The second conductive layer 279 may be electrically connected to the first conductive layer 275 through the first opening 271ha in the first organic insulating layer 271 and the second opening 272ha in the first inorganic insulating layer 272. Since the width L2 of the second opening 272ha is greater than the width L1 of the first opening 271ha, the first opening 271ha may be completely exposed due to the second opening 272 ha. The first organic insulating layer 271 may include an organic material, may planarize a surface on which the second conductive layer 279 or the like is disposed, and may have a thickness t1.

The thickness t1 of the first organic insulating layer 271 may be greater than the thickness t2 of the first inorganic insulating layer 272. For example, the thickness t1 of the first organic insulating layer 271 may be between about 1.6 μm and about 1.8 μm. The thickness t2 of the first inorganic insulating layer 272 may be between about 0.5 μm and about 0.6 μm. Accordingly, the thickness t1 of the first organic insulating layer 271 may be at least twice greater than the thickness t2 of the first inorganic insulating layer 272.

The second organic insulating layer 281 may be positioned over the first inorganic insulating layer 272 to cover the second conductive layer 279. The pixel electrode 291 may be located over the second organic insulating layer 281 to contact the second conductive layer 279 through the contact hole 285 in the second organic insulating layer 281.

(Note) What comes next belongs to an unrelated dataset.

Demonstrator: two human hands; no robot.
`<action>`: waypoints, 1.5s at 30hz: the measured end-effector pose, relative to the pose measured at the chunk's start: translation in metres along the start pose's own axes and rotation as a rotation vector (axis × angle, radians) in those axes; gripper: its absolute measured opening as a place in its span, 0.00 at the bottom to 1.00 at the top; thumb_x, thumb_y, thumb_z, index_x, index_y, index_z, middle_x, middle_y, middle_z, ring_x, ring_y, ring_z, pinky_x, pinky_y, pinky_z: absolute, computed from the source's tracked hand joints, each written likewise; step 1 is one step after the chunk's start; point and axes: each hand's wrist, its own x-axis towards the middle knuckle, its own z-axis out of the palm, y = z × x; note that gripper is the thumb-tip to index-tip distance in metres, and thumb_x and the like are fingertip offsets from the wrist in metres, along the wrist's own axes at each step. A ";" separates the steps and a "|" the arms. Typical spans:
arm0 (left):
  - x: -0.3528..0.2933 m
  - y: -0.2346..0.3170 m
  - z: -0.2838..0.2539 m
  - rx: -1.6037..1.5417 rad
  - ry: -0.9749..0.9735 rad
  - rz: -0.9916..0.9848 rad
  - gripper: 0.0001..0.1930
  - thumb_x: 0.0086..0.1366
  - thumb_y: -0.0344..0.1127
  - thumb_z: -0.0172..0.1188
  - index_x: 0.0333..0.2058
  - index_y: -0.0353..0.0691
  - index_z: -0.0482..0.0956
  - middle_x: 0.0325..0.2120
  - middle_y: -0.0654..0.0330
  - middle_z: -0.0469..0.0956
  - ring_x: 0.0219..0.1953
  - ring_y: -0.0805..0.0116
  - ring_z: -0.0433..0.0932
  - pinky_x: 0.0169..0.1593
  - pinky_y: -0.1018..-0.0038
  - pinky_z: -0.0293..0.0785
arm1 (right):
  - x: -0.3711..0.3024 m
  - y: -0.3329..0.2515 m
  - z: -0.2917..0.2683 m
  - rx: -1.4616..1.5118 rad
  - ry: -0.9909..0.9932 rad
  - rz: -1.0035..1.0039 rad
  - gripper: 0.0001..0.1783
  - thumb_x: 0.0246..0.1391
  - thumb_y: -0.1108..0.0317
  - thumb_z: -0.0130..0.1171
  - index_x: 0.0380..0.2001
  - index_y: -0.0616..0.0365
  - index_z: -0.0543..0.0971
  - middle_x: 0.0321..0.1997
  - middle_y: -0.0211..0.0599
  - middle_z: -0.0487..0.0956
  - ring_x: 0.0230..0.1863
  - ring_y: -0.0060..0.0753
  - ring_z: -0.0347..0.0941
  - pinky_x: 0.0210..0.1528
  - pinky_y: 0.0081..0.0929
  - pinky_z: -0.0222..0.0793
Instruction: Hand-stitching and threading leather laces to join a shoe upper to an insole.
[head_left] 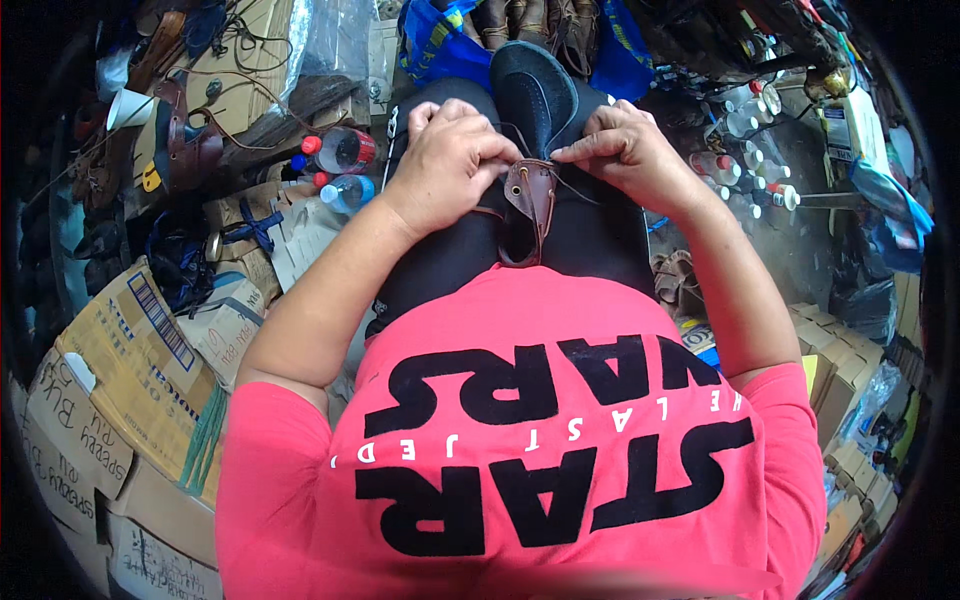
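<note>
On my lap, between my thighs, lies a shoe with a dark sole [538, 90] pointing away from me. Its brown leather upper [530, 198] is at the near end and has metal eyelets. Thin dark cord [577, 190] loops out beside the leather. My left hand [450, 160] is closed in a pinch at the left of the leather's far edge. Opposite it, my right hand [635, 160] pinches just right of that same edge. Both sets of fingertips are close to the leather, and whatever is between them is too small to make out.
Plastic bottles [345, 150] stand at my left, several more [735, 165] at my right. Cardboard boxes [130, 350] are stacked at the near left. Beyond my knees is a blue bag [432, 45] beside brown shoes [530, 20]. Another brown shoe piece [190, 150] lies far left.
</note>
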 end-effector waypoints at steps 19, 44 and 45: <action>-0.001 0.001 0.005 -0.023 0.022 -0.059 0.09 0.46 0.31 0.65 0.29 0.51 0.84 0.23 0.69 0.75 0.37 0.70 0.72 0.49 0.66 0.55 | -0.004 -0.001 0.008 -0.038 0.109 -0.037 0.16 0.40 0.72 0.66 0.37 0.45 0.84 0.21 0.26 0.70 0.29 0.29 0.65 0.37 0.26 0.60; 0.007 0.021 0.015 -0.065 0.066 -0.308 0.04 0.47 0.35 0.65 0.25 0.49 0.82 0.25 0.67 0.77 0.35 0.70 0.73 0.48 0.68 0.53 | 0.006 -0.019 0.017 0.610 0.087 0.493 0.09 0.43 0.72 0.68 0.32 0.57 0.83 0.25 0.31 0.80 0.27 0.20 0.74 0.35 0.21 0.71; 0.009 0.021 0.014 -0.085 0.054 -0.309 0.04 0.47 0.35 0.66 0.24 0.49 0.81 0.25 0.68 0.77 0.35 0.70 0.73 0.48 0.68 0.53 | 0.006 -0.017 0.016 0.608 0.091 0.490 0.09 0.43 0.72 0.68 0.32 0.57 0.83 0.25 0.31 0.80 0.27 0.20 0.74 0.35 0.21 0.71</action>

Referring to fig. 12, the organic light emitting display device according to the present embodiment includes a plurality of pixels. At least one of the pixels includes: a first conductive layer 375 over the substrate; a first organic insulating layer 371 including a first opening 371ha exposing a portion of the first conductive layer 375; a first inorganic insulating layer 372 over the first organic insulating layer 371 and including a second opening 372ha exposing a portion of the first conductive layer 375 exposed through the first opening 371ha; and a second conductive layer 379 over the first inorganic insulating layer 372 and contacting a portion of the first conductive layer 375 exposed through the first and second openings 371ha and 372 ha.

The first conductive layer 375 may be electrically connected to another conductive layer in the TFT located under the interlayer insulating layer 360. The second conductive layer 379 may be electrically connected to another conductive layer located over the second organic insulating layer 381.

The first inorganic insulating layer 372 may be positioned over the first organic insulating layer 371, and may include an additional opening 372hc in addition to the second opening 372 ha. A portion of the first organic insulation layer 371 may be exposed through the additional opening 372hc. This can prevent the gas generated in the first organic insulating layer 371 from being trapped by the first inorganic insulating layer 372, and thus can improve the life of the organic light emitting display device. The additional opening 372hc may serve as a discharge path for gas generated in the first organic insulating layer 371.

The first organic insulating layer 371 and the second organic insulating layer 381 may contact each other through the additional opening 372 hc. The additional opening 372hc may also be formed in a portion of the first inorganic insulating layer 372 that is covered by the second conductive layer 379.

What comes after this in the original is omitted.